Calçadão se transforma em palanque
PUBLICAÇÃO
sábado, 03 de outubro de 1998
Patrícia Zanin 
O tempo ajudou e o calçadão de Londrina se transformou num grande palanque aberto ontem de manhã. Na véspera da eleição, candidatos e cabos eleitorais concentraram esforços no corpo a corpo com o eleitor. Mas eles dividiram espaço com os tradicionais frequentadores do calçadão: a pregação de um pastor evangélico era feita ao lado da distribuição de santinhos. A menos de 200 metros, os sons de atabaque, pandeiro e berimbau denunciavam uma roda de capoeira. Atores fizeram performances teatrais e entregaram material de campanha da candidata a deputada estadual Nítis Jacon (PSDB).
Também os próprios candidatos fizeram contato com o eleitor. Em quase uma hora de plantão no calçadão, a Folha flagrou Nedson Micheleti (PT), candidato ao Senado, e os candidatos a deputado federal Paulo Bernardo (PT), Luiz Carlos Hauly (PSDB), Farage Kouri (PFL), Gelson dos Santos (PMN) e a estadual Moysés Leônidas (PDT). Também tinham passado por ali os candidatos a federal José Janene (PPB) e Leite Chaves (PMDB).
O Sindicato dos Bancários de Londrina instalou um placar no calçadão para destacar como os cinco deputados federais de Londrina votaram na reforma da Previdência. É uma forma de alertar e informar o eleitor, contou Paulo Lima, diretor do Sindicato. A entidade também distribuiu ontem e durante a campanha 4 mil exemplares do jornal do Diap (Departamento Intersindical de Assessoria Parlamentar) mostrando a atuação dos deputados do Paraná na votação das reformas constitucionais. Também foram exibidos cartazes pedindo à população que diga não aos políticos que privatizaram o Banestado, com fotos dos deputados estaduais e do governador Jaime Lerner (PFL).
Cabos eleitorais não só distribuíram como também trocaram presentes.

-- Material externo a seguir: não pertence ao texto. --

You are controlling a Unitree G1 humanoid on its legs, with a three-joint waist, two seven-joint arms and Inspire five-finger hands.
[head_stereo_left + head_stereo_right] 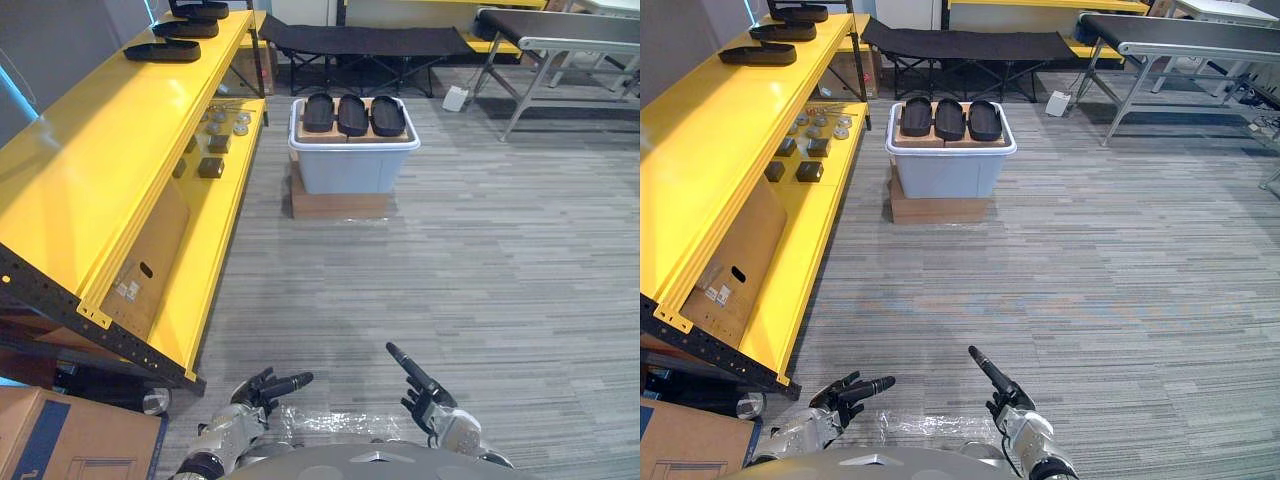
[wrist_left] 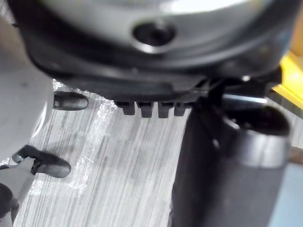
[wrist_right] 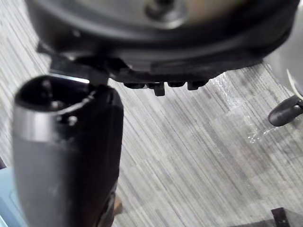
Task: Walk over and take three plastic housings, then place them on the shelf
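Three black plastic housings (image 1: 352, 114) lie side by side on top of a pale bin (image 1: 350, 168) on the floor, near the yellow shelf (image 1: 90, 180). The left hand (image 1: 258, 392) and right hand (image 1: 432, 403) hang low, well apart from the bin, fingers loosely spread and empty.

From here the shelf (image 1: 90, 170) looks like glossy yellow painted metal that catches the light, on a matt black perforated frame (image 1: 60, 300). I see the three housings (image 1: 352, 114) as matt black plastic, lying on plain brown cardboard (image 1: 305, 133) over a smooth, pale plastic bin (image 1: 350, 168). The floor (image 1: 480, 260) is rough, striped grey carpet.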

Garotas contratadas por Janene que entregavam batons e chaveiros receberam canetas de moças contratadas por Hauly e vice-versa.
O gerente administrativo Ângelo Alcântara, 31 anos, foi abordado ontem por vários cabos eleitorais e ganhou brindes. Tratou todos com educação, mas confessou: É um incômodo. Já a aposentada Júlia Cândida de Abreu, 68 anos, gostou da agitação. É divertido, afirmou.
A gari Antônia de Brito Mota, 40 anos, diz que não vê a hora de a eleição terminar. Em matéria de porquice, os londrinenses são campeões, afirmou. Ela reclamou que seu trabalho aumentou muito por causa da campanha. Nos últimos 20 dias, a gari tem recolhido todas as manhãs, 15 sacos de papel de 100 litros. Sem eleição, ela enche apenas três. Amanhã (hoje) esse calçadão vai amanhecer branquinho de papel, prevê. Trinta funcionários devem fazer a limpeza do local neste domingo.